» To do
Reproduce the top of the data verbatim, through and including the line that contains "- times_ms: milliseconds".

[Opening Data extract section]

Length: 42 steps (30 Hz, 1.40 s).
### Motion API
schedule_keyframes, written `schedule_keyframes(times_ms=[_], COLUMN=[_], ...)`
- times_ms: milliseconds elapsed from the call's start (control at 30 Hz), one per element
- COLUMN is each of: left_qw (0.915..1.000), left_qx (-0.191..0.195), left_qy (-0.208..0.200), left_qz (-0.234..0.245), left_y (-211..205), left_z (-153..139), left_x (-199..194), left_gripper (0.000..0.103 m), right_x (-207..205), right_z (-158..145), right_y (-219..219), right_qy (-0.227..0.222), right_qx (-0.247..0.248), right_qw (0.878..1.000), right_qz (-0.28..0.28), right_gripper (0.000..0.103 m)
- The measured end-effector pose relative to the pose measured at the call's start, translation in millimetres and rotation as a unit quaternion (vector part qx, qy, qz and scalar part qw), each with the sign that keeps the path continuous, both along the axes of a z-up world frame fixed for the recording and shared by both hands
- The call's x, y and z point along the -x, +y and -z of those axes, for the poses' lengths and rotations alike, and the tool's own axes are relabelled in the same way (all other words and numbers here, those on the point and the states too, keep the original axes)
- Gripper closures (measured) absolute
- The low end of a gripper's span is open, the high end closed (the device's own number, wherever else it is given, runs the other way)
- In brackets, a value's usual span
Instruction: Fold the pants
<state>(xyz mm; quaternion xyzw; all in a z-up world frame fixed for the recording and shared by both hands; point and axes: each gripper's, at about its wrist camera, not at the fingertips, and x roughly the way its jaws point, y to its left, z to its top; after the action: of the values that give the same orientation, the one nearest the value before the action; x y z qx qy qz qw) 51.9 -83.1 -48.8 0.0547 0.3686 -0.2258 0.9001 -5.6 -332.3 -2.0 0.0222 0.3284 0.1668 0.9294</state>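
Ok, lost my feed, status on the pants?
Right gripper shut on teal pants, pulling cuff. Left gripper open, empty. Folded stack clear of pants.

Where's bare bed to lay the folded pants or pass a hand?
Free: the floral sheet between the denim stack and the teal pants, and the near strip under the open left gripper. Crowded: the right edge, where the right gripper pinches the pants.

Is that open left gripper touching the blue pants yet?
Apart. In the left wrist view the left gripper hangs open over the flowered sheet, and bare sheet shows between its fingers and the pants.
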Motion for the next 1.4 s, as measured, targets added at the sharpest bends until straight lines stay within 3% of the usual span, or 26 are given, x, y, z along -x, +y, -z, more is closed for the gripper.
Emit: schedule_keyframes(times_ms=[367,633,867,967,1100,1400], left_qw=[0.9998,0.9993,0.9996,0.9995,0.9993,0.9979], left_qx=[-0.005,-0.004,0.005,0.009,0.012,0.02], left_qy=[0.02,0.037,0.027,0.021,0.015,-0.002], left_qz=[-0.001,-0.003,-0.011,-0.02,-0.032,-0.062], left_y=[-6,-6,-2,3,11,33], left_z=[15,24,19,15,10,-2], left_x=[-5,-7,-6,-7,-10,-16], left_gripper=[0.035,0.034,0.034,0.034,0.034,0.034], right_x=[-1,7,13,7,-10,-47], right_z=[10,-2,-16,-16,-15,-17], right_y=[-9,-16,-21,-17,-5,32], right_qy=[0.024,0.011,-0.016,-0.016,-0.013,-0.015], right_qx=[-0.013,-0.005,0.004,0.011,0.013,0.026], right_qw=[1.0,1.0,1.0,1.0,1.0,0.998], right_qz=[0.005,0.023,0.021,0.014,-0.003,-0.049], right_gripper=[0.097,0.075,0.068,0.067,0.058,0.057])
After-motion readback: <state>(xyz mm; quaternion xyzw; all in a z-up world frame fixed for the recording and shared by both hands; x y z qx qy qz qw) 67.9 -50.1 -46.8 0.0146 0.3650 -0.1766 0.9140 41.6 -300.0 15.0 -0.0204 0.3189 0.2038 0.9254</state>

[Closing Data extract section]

» Result of this task
Length: 42 steps (30 Hz, 1.40 s).
### Motion API
schedule_keyframes, written `schedule_keyframes(times_ms=[_], COLUMN=[_], ...)`
- times_ms: milliseconds elapsed from the call's start (control at 30 Hz), one per element

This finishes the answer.